A diferencia de Oriol Junqueras, Forn salió a rebatir las acusaciones, a quebrar argumentos del fiscal: a jugar el partido. Contó con puntos de apoyo sólidos frente al fiscal Fidel Cadena, que se atascó al recordarle su obligación de cumplir los mandatos del Constitucional, al que Forn reconoció "autoridad" pero no legitimidad. El exconsejero del PDeCAT citó para sí las declaraciones de mandos policiales —como Ferran López, jefe de los Mossos en los meses del 155— que negaron haber recibido presiones del Departamento de Interior.

Presto a defenderse, Forn usó a su favor el auto del Tribunal Superior de Justicia de Cataluña que ordenaba impedir el referéndum "sin alterar la convivencia ciudadana". Si la prioridad era la seguridad de todos, entonces los Mossos —acusados de pasividad por la Fiscalía— lo hicieron bien. Si hubo "violencia en determinados puntos" de Cataluña, rebatió Forn, no fue porque los políticos arengaran a los ciudadanos, sino por "actuaciones erróneas" de la Policía Nacional y la Guardia Civil.

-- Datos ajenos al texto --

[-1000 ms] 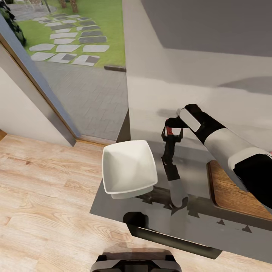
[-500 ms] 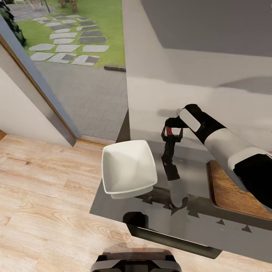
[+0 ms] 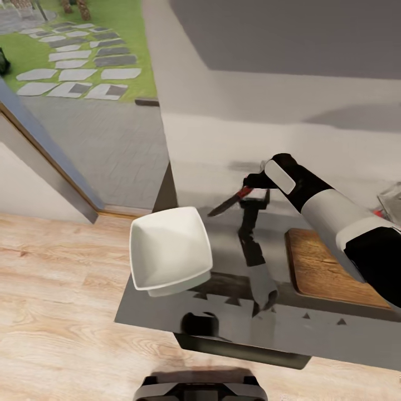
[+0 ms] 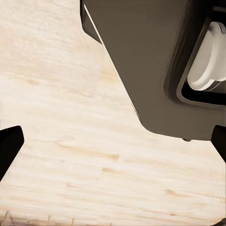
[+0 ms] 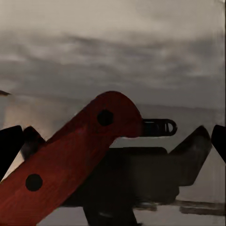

El 28 de septiembre, tres días antes del referéndum, se produjo una cita clave: a un lado de la mesa, Puigdemont, Junqueras y Forn. Al otro, comisarios de los Mossos con su responsable Josep Lluís Trapero —procesado por rebelión en la Audiencia Nacional— a la cabeza. El fiscal mencionó un informe en el que la policía catalana alertaba de los peligros para la seguridad en caso de seguir adelante con el referéndum. Forn admitió que no echaron el freno, pero matizó —el documento se leyó en la sala— que se trataba de un "informe de riesgos" que en ningún caso dibujaba un panorama de "violencia generalizada".

Boicot olímpico: el otro 'procés' del exconseller

Joaquim Forn tuvo ocasión de bucear en su pasado y explicar su otro procés, del que salió absuelto. En 1989 (situó el episodio, por error, tres años antes) fue detenido por "alteración del orden público". Participó junto a otros nacionalistas en el intento de boicoteo de la inauguración del Estadio de Montjuïc (construido para los Juegos de Barcelona '92) a la que acudieron los Reyes. "Me detuvieron por querer meter una bandera catalana en el estadio", dijo Forn, que admitió no haber sido "nunca" detenido por sus ideas.

"Una cosa es mi compromiso y otra mis competencias de conseller. No uso los mecanismos de Interior. Le digo a Mossos que deben cumplir sus funciones como policía judicial", insistió Forn ante la perplejidad de la abogada del Estado, Rosa María Seoane, que se dijo incapaz de "trabajar de esa forma". Pese a que intentó poner distancia con la tarea policial —"yo no participaba en los operativos"— defendió a capa y espada la labor de los Mossos. Su plan de actuación era conocido días antes del 1-O y, salvo alguna objeción sobre el número de agentes (que fue subsanada: fueron 8.000) "nadie lo cuestionó". "Ningún acto de los Mossos", zanjó, "fue contrario a la Constitución".

De los 12 acusados, Forn es el que en más ocasiones ha pedido salir de la cárcel. Para ello declaró que abandonaba la vía unilateral, renunció a su acta de diputado y anunció al juez Pablo Llarena que abandonaba la política. Pese a que Forn ha decidido volver a la vida pública —en enero anunció que se presentaba como candidato a la alcaldía de Barcelona— su abogado, Javier Melero, trató de retomar el hilo de un Forn alejado de lo más tormentoso del procés. Tras el referéndum, quisieron convocar elecciones; pese a la aplicación del artículo 155 de la Constitución, "no hubo ningún acto de resistencia"; y la declaración de independencia "no tuvo valor jurídico".